1.4 The Ocean in Motion!

Teacher Background

The interior of Antarctica is a lifeless desert, except for human research stations. But the coasts, especially the oceans themselves, are rich with life. To appreciate the research done at Palmer and on board the Polar Duke, it helps to understand some pretty astonishing and sometimes counter-intuitive phenomena.

When we see the beautiful, deep blue colors of a tropical ocean, we assume it's teeming with life. But relatively speaking, blue waters are the deserts of the sea. The farther down light penetrates, the bluer the water seems. This means there's no microscopic life to stop the light. Murky, dark-green oceans are usually nutrient-rich oceans (full of microscopic life). The Arctic and Antarctic Oceans are, at certain seasons, more productive than any others on Earth. Because of its size, the Antarctic is, on average, the richest ocean for life. And, because of the dynamics of hot and cold water, Antarctic waters also function as a gigantic planetary Mixmaster, revitalizing sterile waters which eventually reach out across the world.
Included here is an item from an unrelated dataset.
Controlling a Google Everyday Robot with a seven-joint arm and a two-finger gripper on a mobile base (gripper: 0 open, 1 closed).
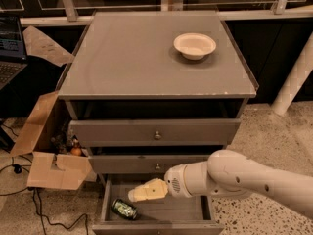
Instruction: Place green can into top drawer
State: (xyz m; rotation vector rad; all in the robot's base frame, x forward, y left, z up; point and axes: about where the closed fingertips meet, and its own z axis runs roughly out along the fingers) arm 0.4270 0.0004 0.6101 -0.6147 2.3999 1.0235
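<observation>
The green can lies on its side in the front left corner of the open bottom drawer. The top drawer is the broad grey front with a small round knob just under the cabinet top, with a dark gap above it. My gripper, pale yellow at the end of the white arm, reaches in from the right. It hangs over the bottom drawer, just above and right of the can, and I see no contact with it.
A white bowl sits on the grey cabinet top. A narrower knobbed drawer front lies below the top drawer. An open cardboard box and cables lie on the floor at left. A white post stands at right.
</observation>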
At the equator, water is warmed to great depths without any sharp separation from a cold layer underneath. Except for storm action, it doesn't cool much in winter and consequently sink and incorporate nutrients from the bottom waters, into which decaying life and dissolved mineral are mixed. In fact, rich bottom water seems to flow right from the northern to the southern oceans in one continuous, bottom-hugging layer, passing right underneath warm, equatorial regions without much intermixing.

Westerly winds drive the surface waters of the Antarctic Ocean eastward, round and round the continent. The very cold bottom layer is heavy with salt and decaying organisms. (As ice forms near the surface, more and more salt sinks to the bottom, and flows away north.) Antarctic surface water becomes less salty by dilution with heavy rains and melting ice. This lightweight water also drifts northward rather than sinking. With both surface and bottom water moving northward, bottom water from warmer regions is drawn down between the layers. This warmer, less salty, bottom water bumps against the Antarctic continent and rises, creating a continuous upwelling of nutrient-rich water throughout the year. This inflowing water has moved as a huge mass all the way from the North Atlantic in a journey which takes several thousand years.

The density of sea water depends primarily upon how much salt it contains and/or at what temperature it's measured. Cold sea water is more dense than warm sea water of the same salinity. It's important to understand how density differences, mixed layer depths, and heating, cooling and ice formation affect the mix in the water column because these factors are linked to the growth of phytoplankton-the foundation of the food chain-in the Southern Ocean, as we'll see in Activity 1.5.

If the top layer of the water column is shallow, the microscopic plants in that layer will be mixed around and will receive lots of light. If the mixed layer depth is great-600 m for example, as it was in the Ross Sea in early 1996 before the bloom started-the plants will spend part of the day in the lighted part and part of the day in the darker part of the water column and will not receive enough daylight to grow. When the difference in density between two layers of water in the water column is great, the water column is said to be "stable."